- **AIM OF THE EXERCISE**: Search the records for "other". Copy every line where it appears.
===== DATA SECTION =====
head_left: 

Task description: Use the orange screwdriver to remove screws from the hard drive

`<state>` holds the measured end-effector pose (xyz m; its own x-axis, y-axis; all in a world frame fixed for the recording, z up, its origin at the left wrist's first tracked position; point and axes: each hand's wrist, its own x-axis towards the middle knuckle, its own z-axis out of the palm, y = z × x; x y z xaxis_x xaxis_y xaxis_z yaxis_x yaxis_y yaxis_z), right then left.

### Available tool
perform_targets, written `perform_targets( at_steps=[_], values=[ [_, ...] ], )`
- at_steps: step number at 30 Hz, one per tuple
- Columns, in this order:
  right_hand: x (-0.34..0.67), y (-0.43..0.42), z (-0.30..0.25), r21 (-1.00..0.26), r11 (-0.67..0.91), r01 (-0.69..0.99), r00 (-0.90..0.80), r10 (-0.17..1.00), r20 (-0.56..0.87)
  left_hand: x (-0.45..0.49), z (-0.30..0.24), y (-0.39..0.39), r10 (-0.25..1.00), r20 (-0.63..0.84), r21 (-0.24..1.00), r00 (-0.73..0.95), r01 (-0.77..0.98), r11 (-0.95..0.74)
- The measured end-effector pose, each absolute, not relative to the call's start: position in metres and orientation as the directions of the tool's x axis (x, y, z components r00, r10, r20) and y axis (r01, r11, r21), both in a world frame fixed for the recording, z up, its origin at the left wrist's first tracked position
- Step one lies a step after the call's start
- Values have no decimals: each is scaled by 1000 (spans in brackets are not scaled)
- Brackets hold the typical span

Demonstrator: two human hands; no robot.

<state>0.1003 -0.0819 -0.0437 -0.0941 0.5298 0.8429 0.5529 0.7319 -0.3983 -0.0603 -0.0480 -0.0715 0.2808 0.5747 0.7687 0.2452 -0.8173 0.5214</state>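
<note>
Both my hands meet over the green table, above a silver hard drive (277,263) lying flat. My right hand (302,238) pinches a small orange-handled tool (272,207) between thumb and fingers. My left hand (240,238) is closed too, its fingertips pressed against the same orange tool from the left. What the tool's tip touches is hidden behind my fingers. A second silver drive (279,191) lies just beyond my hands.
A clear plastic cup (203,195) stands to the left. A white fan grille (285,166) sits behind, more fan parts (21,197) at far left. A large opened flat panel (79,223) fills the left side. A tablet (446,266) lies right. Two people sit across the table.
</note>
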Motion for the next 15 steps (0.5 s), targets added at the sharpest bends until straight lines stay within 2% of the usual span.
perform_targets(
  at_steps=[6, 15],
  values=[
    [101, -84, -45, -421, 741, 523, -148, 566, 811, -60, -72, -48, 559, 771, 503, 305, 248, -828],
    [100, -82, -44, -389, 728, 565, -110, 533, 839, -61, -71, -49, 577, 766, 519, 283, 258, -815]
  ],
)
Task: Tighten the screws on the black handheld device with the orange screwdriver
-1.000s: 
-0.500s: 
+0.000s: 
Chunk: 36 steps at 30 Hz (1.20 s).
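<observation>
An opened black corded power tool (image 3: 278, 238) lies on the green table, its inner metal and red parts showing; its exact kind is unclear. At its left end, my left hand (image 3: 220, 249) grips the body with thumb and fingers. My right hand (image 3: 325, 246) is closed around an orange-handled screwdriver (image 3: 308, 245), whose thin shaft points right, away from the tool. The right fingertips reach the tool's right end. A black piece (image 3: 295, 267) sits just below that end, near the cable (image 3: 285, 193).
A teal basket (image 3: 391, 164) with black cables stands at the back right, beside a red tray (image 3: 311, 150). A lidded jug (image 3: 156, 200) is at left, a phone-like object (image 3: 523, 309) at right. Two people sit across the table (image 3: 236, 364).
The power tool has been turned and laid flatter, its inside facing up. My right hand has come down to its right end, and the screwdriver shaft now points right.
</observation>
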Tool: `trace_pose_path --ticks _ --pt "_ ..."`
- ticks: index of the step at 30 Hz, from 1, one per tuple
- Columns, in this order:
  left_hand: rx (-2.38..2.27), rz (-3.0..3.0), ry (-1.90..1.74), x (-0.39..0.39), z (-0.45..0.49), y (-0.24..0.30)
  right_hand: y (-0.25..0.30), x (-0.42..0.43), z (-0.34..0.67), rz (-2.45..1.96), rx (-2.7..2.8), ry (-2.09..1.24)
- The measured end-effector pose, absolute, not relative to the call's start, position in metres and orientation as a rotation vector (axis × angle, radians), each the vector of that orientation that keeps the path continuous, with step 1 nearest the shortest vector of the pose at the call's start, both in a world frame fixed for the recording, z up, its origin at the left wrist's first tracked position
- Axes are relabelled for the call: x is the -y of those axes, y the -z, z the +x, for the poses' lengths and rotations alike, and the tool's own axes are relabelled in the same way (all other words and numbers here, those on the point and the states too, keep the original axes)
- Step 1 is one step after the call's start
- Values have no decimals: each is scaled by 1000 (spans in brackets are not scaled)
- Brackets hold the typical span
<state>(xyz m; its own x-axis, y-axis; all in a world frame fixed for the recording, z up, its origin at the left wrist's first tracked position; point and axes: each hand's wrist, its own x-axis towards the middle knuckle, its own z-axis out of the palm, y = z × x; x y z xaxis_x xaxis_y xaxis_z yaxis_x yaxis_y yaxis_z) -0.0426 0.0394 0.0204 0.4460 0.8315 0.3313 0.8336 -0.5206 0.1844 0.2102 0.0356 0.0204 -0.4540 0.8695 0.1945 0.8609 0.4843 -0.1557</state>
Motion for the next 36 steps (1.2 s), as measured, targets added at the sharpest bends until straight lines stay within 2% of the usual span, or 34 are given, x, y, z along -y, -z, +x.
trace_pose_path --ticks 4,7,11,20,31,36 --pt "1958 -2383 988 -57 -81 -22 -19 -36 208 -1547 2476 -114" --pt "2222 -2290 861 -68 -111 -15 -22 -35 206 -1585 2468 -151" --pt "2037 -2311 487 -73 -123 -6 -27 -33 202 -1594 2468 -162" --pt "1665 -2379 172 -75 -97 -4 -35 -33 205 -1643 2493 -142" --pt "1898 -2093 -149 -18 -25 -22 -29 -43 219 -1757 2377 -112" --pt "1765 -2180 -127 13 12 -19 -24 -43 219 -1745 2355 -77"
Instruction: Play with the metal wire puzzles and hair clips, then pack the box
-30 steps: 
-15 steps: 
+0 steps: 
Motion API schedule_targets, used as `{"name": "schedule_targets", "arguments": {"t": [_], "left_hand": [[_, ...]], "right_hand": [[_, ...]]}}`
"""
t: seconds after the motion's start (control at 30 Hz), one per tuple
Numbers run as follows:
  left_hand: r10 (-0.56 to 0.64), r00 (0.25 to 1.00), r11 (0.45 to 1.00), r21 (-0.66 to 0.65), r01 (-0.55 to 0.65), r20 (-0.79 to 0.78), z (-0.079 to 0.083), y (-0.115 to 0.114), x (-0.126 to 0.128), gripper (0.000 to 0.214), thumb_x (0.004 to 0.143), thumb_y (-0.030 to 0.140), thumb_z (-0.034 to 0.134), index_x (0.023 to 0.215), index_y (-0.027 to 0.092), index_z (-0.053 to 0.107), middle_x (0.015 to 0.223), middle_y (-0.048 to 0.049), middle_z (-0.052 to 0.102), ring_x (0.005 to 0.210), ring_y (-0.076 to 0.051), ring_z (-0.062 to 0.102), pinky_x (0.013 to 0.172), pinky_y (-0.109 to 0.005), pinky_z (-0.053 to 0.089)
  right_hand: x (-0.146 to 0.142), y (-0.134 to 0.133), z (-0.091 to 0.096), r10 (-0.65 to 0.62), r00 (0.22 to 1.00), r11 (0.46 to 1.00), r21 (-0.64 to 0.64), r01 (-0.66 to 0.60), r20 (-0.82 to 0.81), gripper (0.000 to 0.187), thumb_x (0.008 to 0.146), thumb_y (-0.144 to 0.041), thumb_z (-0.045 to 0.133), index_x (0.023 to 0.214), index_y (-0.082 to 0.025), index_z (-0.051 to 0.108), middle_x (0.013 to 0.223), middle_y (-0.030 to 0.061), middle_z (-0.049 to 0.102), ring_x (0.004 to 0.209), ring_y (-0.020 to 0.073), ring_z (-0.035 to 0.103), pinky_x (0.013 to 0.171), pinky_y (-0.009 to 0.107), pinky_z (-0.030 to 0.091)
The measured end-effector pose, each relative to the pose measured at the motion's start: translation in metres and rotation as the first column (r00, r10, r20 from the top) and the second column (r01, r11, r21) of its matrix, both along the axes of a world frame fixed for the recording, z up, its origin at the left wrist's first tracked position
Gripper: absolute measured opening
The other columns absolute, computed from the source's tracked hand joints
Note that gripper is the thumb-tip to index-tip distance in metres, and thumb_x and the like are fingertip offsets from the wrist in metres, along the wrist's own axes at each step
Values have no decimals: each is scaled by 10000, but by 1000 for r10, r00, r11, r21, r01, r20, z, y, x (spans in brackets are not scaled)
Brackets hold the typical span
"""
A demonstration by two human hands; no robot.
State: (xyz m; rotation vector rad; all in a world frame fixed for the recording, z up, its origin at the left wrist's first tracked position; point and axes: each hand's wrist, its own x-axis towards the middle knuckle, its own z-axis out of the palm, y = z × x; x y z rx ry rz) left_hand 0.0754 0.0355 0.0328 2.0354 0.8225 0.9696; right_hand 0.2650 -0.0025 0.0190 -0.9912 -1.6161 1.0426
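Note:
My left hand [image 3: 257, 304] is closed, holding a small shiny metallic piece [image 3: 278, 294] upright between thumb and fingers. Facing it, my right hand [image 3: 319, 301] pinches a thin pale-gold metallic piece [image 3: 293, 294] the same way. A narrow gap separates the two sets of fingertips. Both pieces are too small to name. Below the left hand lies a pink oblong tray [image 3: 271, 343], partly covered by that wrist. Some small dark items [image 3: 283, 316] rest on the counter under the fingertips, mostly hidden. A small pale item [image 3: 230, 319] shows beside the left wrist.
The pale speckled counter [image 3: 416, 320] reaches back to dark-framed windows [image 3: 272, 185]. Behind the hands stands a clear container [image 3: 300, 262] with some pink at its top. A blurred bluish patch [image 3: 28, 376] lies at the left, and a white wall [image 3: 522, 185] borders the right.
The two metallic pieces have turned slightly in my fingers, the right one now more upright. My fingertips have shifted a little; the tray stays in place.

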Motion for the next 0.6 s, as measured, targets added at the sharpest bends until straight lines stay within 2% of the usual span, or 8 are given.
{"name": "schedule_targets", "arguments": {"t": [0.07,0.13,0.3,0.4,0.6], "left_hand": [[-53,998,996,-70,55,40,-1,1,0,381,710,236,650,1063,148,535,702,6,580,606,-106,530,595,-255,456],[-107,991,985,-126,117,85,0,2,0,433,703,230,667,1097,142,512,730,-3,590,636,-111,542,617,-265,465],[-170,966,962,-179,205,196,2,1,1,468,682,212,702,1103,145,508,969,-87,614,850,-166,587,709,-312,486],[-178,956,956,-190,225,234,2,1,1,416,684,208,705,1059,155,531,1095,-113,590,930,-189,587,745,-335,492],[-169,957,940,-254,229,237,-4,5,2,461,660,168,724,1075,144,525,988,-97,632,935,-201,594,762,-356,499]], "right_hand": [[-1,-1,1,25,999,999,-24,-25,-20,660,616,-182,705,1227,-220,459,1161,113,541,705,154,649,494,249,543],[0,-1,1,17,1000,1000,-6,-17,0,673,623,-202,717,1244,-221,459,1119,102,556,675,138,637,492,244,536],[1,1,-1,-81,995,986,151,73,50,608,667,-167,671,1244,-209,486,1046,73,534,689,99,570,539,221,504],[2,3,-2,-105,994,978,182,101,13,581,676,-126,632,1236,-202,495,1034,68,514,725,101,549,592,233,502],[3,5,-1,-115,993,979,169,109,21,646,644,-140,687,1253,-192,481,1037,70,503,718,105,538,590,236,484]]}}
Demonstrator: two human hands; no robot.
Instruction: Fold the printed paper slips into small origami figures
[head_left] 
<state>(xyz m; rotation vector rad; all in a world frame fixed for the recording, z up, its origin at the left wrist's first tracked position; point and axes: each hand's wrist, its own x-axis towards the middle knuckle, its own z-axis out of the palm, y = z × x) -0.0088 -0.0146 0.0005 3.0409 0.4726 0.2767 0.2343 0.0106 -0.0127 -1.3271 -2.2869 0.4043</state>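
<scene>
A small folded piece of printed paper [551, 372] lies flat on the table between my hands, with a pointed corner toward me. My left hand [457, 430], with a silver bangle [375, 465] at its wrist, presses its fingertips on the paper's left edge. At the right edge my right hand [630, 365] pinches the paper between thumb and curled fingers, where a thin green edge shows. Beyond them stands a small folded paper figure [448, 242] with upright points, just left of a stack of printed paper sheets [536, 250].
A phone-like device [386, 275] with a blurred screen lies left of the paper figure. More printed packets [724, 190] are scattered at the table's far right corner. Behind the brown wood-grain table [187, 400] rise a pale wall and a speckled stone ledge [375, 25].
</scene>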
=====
- **RESULT OF THIS TASK**:
- Axes are relabelled for the call: x is the -y of those axes, y the -z, z the +x, for the poses' lengths and rotations alike, and the tool's own axes are relabelled in the same way (all other words and numbers here, those on the point and the states too, keep the original axes)
The other columns absolute, computed from the source's tracked hand joints

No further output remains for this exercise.